- DATA SHOWN -
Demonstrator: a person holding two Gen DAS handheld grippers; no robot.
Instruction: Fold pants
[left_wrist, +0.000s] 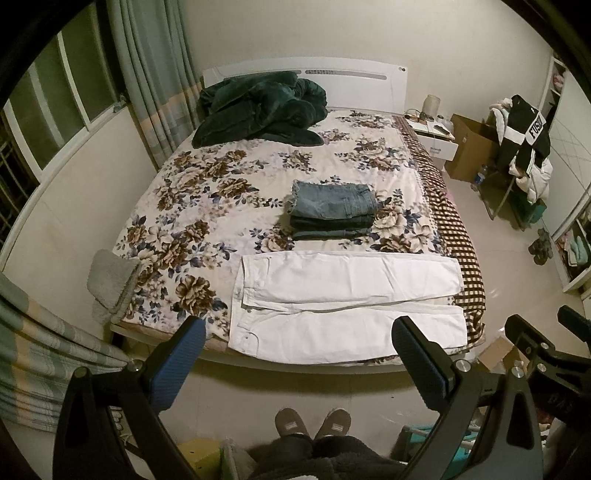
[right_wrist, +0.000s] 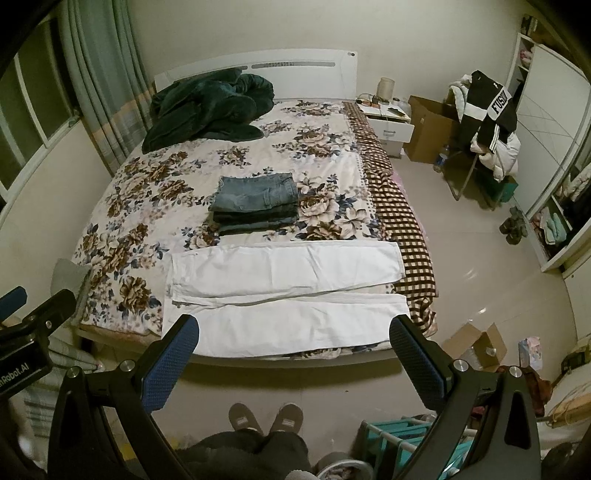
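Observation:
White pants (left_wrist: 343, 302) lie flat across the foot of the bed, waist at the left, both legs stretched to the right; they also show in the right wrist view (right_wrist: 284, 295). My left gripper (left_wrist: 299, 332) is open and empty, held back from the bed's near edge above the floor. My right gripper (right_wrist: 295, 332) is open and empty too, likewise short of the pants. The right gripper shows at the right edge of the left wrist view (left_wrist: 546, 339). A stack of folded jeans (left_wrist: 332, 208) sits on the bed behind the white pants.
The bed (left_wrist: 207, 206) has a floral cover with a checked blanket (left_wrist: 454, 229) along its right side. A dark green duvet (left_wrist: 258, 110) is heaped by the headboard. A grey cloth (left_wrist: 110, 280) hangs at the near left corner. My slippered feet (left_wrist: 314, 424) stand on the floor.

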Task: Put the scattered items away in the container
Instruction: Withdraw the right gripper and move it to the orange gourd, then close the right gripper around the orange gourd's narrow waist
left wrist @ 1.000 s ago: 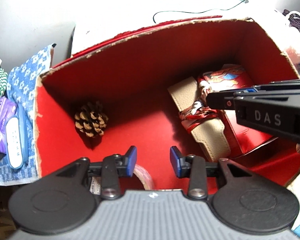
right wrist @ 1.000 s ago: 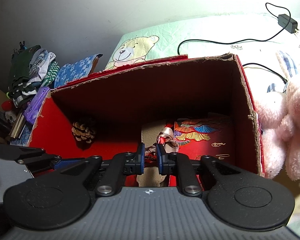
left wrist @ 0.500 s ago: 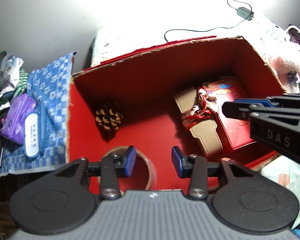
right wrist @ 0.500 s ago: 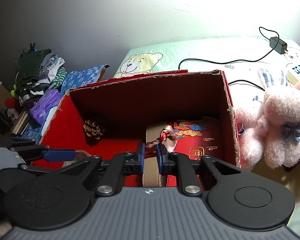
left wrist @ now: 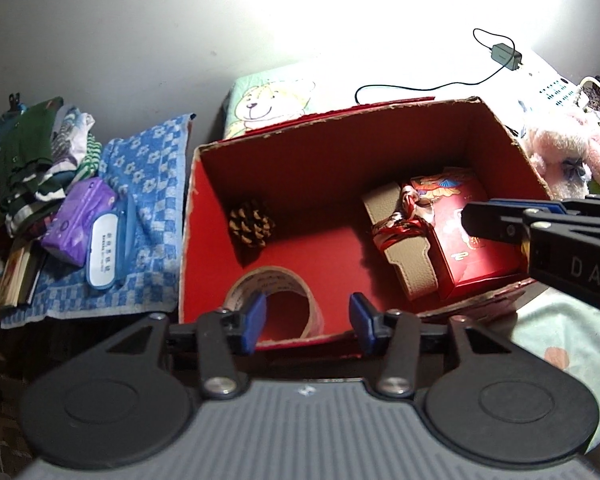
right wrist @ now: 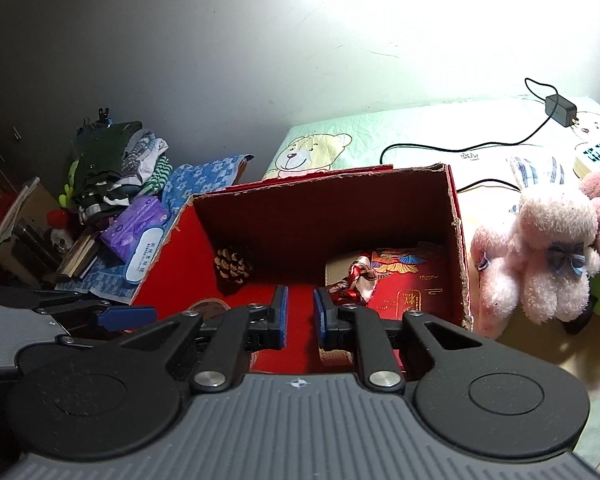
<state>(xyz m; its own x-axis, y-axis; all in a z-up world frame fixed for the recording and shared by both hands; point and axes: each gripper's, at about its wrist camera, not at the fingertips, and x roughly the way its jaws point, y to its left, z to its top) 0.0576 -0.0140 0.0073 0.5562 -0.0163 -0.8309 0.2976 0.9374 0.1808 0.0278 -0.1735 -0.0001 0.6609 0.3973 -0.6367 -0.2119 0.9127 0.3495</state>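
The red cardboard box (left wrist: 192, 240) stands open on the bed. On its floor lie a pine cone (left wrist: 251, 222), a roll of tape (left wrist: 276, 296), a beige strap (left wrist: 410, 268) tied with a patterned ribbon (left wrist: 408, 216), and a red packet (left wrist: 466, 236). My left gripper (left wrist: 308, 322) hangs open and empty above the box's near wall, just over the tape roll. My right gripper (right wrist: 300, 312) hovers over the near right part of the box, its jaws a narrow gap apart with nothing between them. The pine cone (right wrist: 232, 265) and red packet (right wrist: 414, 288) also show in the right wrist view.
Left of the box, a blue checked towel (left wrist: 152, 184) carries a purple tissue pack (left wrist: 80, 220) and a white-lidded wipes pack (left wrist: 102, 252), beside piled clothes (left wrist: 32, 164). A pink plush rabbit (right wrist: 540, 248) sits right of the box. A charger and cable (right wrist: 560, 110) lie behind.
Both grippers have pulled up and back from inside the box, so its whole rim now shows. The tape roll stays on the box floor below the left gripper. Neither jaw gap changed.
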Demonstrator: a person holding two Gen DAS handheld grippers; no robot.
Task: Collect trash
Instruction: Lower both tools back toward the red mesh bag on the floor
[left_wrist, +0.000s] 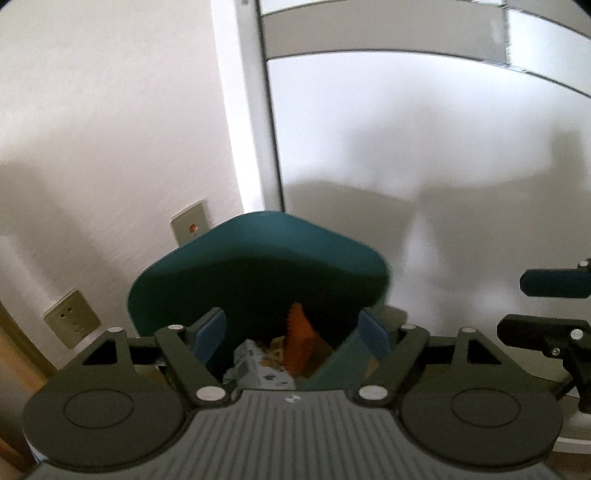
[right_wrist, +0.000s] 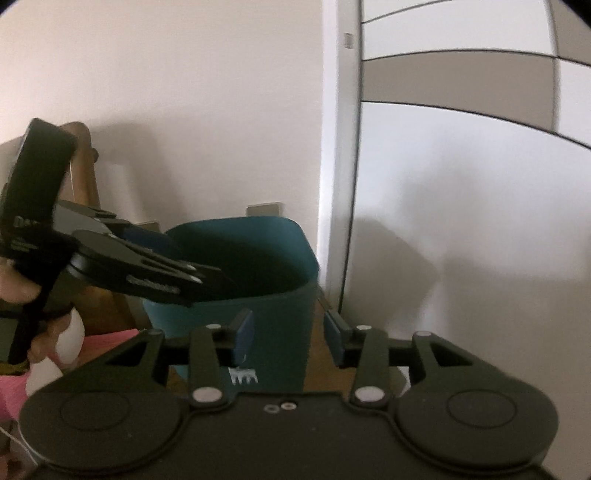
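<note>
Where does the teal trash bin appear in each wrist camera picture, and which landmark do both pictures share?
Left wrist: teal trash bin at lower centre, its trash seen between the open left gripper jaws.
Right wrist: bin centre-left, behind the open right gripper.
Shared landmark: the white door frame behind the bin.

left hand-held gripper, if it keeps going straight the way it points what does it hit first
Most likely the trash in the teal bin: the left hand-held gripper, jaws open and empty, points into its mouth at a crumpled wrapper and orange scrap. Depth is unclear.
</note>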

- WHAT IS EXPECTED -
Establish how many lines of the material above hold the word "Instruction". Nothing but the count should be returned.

- RESPONSE -
3